5 Sparrows also assists law enforcement in the pursuit of trafficking perpetrators, continually promotes human trafficking prevention and awareness and works to change the status quo in the community so that trafficking is no longer acceptable. There is an extensive reading list about the topic at www.5sparrowsfdc.com/reading-list.
Duncan is the principal investigator for Project No Rest. PNR collaborates with the UNC School of Social Work to raise awareness about human trafficking with prevention being the end goal.
One of the most effective ways to do this is to educate the public about how trafficking affects youth in North Carolina. PNR works with state and local government organizations and agencies to not only reduce the number of youth who are trafficked but to help those whose lives have been affected by it. Practical things the organization does include raising awareness and prevention initiatives; fostering cooperation between agencies; developing policies and practices to prevent young people from becoming trafficking victims; improving methods used to identify trafficking victims; and finding safe places for victims to live and heal. Learn more about PNR at www.projectnorest.org.
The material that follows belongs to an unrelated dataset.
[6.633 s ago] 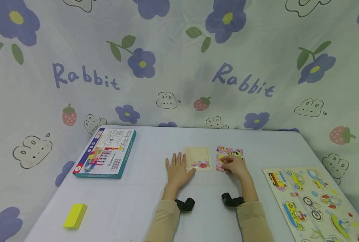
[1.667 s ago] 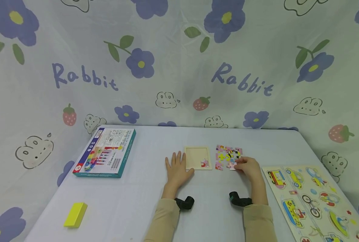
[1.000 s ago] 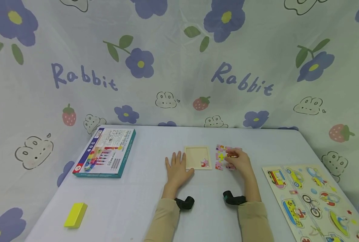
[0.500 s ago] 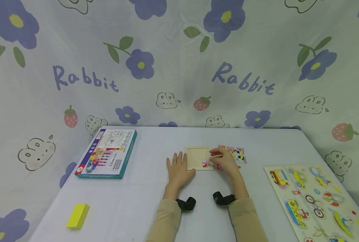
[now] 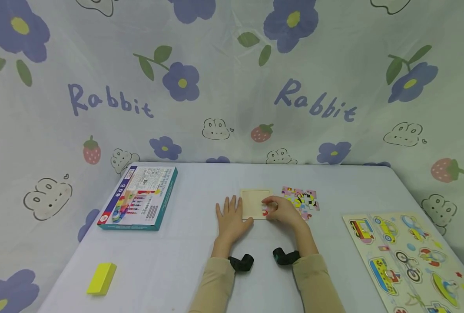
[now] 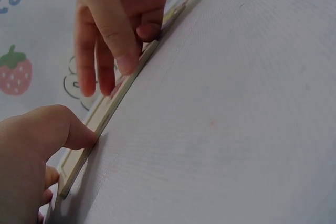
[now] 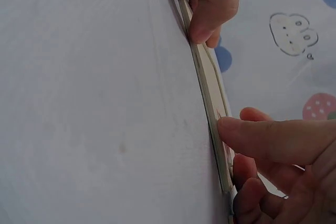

Strickland founded the Eastern North Carolina Stop Human Trafficking Now, a group of citizens committed to addressing human trafficking within the community by engaging the local citizens. By educating the populace, the organization seeks to reduce the demand for slave labor and sexual servitude, prosecute the perpetrators, and protect victims and potential victims.
Often, trafficking happens in plain sight. Knowing the signs can help save lives. In many cases, trafficking victims are obviously fearful and nervous; they become anxious near law enforcement; they avoid eye contact and may be overly attached to one person or have a person who is overly attached to them. They may appear malnourished and show signs of physical abuse. Trafficking victims often have few personal items, wearing the same clothes day in and day out; they have no control over their money or identification. There may always be a third party present, preventing the victims from speaking for themselves.
“Human trafficking frequently looks like prostitution, but it is not,” said Twedell. “Human trafficking is a sophisticated crime against people who are victims. Recovery for victims of human trafficking requires a complex approach for lasting restoration.”
From a preventative standpoint, Hutchins noted that there are things parents can do. “Parents need to monitor their children’s social media accounts, friends and any changes in their behavior or health,” he said.
To report trafficking, call the national human trafficking hotline at 888-373-7888 or text HELP to 233733.
The Human Trafficking Awareness Forum on Jan. 23 will be held at the Kiwanis Rec. Center, 352 Devers St., at 6:30 p.m. The event is open to the public and is appropriate for any adults who want to learn more about this topic. There is no charge to attend, but registration is requested at Eventbrite.com. Information presented will include how human trafficking is impacting our community, signs for recognizing it and what can be done to help.